Giorno per giorno – 30 Marzo 2017

Carissimi,
“Le opere che il Padre mi ha dato da compiere, quelle stesse opere che io sto facendo, testimoniano di me che il Padre mi ha mandato. E anche il Padre, che mi ha mandato, ha reso testimonianza di me. Ma voi non avete mai udito la sua voce, né avete visto il suo volto, e non avete la sua parola che dimora in voi, perché non credete a colui che egli ha mandato” (Gv 5, 36-38). È sempre il discorso che segue la guarigione del paralitico in giorno di sabato e la polemica che essa ha suscitato tra i severi custodi della Legge e il Maestro che pretende esserne l’interprete autorevole, capace di individuare, anzi di incarnare, al di là della lettera, il senso piú vero e profondo. Quel senso che è precluso a chi, orgogliosamente, si chiude nel suo sapere, senza disporsi all’ascolto della voce del Padre, che addita nella persona del Figlio la rivelazione ultima della sua Verità, già allusa nelle antiche Scritture, ma che, solo adesso, trova il suo compimento e ne permette, perciò, la comprensione piena. Questo vale anche per noi, oggi, e giudica la qualità delle nostre opere, a partire dal grado di conformità alla maniera di essere e di agire di Gesù.

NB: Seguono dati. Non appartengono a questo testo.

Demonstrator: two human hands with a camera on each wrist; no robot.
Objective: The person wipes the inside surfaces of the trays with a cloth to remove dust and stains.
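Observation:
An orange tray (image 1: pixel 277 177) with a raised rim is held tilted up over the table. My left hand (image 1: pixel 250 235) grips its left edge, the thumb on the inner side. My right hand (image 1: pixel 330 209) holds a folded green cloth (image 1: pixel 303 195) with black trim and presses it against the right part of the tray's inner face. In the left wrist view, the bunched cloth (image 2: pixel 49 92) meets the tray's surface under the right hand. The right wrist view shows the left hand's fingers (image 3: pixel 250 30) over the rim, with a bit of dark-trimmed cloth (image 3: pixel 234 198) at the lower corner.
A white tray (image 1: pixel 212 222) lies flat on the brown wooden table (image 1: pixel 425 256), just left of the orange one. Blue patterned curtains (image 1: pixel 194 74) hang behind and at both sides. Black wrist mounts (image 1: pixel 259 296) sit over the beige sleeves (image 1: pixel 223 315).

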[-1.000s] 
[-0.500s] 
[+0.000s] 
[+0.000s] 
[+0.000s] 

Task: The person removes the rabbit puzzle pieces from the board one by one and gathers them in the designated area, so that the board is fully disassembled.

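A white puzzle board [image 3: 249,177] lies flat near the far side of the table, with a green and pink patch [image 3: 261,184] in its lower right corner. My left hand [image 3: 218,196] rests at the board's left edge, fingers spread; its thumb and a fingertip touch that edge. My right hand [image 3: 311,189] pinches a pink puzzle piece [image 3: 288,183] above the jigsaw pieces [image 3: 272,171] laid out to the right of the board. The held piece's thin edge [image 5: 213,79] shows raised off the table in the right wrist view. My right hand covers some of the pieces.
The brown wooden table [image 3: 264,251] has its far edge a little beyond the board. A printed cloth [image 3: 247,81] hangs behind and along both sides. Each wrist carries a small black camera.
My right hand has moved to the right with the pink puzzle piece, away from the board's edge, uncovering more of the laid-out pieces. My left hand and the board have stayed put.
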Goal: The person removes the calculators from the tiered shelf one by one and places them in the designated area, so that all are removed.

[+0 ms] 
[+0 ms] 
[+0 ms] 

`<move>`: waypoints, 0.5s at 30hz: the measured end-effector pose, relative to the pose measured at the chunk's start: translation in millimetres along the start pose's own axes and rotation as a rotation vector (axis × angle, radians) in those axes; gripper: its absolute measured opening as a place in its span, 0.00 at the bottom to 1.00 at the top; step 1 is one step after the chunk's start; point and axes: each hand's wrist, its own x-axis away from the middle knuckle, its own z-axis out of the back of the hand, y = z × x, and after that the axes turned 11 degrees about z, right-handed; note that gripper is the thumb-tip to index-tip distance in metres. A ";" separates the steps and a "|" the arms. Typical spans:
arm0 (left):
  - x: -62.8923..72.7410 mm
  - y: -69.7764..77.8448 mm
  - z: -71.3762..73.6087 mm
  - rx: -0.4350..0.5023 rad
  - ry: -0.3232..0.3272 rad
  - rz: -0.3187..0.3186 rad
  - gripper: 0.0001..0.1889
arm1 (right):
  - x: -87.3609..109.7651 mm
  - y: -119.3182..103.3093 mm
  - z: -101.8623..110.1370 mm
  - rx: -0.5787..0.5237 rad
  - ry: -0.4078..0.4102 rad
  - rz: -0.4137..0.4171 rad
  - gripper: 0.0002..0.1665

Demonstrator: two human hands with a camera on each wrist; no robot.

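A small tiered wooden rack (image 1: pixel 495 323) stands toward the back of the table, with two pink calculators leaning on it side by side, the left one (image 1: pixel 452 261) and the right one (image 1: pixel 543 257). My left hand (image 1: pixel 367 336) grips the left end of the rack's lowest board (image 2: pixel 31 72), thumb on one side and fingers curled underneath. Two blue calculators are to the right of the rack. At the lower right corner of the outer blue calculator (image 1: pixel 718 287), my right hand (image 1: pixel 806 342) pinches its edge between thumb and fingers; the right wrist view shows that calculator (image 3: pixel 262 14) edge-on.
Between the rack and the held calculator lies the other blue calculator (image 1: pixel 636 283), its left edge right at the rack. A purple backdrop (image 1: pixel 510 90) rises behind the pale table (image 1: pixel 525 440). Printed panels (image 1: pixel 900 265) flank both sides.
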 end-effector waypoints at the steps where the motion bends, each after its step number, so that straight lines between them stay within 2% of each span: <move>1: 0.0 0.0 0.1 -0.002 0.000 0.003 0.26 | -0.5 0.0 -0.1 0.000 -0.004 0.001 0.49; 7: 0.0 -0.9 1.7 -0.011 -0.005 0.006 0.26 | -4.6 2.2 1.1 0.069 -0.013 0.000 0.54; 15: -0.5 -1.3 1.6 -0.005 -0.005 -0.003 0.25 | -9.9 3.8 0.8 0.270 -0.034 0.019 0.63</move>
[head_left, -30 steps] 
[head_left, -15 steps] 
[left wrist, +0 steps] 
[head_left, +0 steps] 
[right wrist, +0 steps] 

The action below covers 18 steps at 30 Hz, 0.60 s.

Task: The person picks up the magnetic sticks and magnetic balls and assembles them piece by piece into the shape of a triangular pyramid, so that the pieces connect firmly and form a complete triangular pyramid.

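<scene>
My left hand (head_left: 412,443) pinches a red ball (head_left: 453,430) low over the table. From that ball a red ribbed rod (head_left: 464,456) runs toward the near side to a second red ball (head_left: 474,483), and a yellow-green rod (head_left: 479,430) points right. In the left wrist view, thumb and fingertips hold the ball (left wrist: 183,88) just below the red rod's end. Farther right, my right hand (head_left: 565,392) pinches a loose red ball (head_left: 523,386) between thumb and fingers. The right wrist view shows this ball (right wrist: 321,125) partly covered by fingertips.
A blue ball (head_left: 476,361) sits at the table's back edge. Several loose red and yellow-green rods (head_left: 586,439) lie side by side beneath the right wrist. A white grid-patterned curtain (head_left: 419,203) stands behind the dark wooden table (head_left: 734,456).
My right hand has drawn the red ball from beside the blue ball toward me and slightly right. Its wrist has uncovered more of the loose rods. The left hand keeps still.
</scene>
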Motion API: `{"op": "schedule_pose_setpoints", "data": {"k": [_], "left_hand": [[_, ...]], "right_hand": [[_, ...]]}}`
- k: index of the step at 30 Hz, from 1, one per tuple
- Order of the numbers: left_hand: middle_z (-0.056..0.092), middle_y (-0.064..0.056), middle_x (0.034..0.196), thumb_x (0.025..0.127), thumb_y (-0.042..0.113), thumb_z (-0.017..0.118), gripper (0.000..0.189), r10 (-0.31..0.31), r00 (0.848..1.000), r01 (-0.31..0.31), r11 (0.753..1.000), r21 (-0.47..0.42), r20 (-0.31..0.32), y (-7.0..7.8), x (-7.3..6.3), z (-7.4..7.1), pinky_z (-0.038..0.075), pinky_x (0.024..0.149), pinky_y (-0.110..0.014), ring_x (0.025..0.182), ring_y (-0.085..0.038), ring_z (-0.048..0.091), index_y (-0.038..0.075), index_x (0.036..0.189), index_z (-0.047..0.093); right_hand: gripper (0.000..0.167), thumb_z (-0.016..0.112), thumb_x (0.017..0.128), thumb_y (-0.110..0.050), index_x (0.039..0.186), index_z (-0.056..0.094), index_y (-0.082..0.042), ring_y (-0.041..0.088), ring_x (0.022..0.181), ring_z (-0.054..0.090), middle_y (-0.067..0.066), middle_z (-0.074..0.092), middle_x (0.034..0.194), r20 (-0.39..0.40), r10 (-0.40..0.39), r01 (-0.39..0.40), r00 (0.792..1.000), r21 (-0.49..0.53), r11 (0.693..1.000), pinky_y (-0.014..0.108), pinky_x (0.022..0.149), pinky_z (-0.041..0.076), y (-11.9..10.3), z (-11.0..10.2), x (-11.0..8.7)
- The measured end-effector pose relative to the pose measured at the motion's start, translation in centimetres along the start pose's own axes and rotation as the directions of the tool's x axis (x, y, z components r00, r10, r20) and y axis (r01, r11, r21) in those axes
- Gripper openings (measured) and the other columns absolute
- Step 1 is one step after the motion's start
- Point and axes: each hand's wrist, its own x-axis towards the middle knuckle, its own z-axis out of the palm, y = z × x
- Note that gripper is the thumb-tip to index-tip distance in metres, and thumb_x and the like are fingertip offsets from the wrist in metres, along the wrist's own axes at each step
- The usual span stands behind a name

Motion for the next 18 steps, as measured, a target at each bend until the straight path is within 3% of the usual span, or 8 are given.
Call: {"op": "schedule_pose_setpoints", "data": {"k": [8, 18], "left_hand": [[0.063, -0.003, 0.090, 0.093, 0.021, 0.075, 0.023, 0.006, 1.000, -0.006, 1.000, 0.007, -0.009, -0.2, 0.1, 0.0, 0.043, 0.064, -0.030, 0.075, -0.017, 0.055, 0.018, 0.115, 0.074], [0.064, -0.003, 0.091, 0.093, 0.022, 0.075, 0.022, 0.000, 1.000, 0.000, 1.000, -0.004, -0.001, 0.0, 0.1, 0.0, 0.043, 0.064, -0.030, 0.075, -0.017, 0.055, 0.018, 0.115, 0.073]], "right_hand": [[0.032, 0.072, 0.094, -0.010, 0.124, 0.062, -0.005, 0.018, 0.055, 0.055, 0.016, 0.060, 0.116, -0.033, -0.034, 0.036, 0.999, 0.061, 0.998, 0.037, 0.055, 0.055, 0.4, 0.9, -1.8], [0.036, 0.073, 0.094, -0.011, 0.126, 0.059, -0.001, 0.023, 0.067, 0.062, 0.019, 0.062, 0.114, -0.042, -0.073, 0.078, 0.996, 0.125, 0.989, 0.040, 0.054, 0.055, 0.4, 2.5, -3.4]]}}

Stasera, ci dicevamo che, nella primavera ecclesiale, che ci è dato sperimentare e vivere con il ministero di papa Francesco (anche se resta pur sempre vero che non basta una rondine a far primavera), risulta facile identificare gli arcigni difensori di una tradizione che, lungi dal radicarsi nel Vangelo, si fa, in una logica tutt’affatto mondana, culto e affermazione di se stessa, e chi invece ripropone come rinnovato lieto annuncio, nella sua sconcertante debolezza e nudità, l’evento e la persona di Gesù di Nazareth, che, a tutti coloro che sanno accoglierlo, si dona come forza di liberazione, energia di cura, partecipazione alla vita divina. A noi la scelta di campo.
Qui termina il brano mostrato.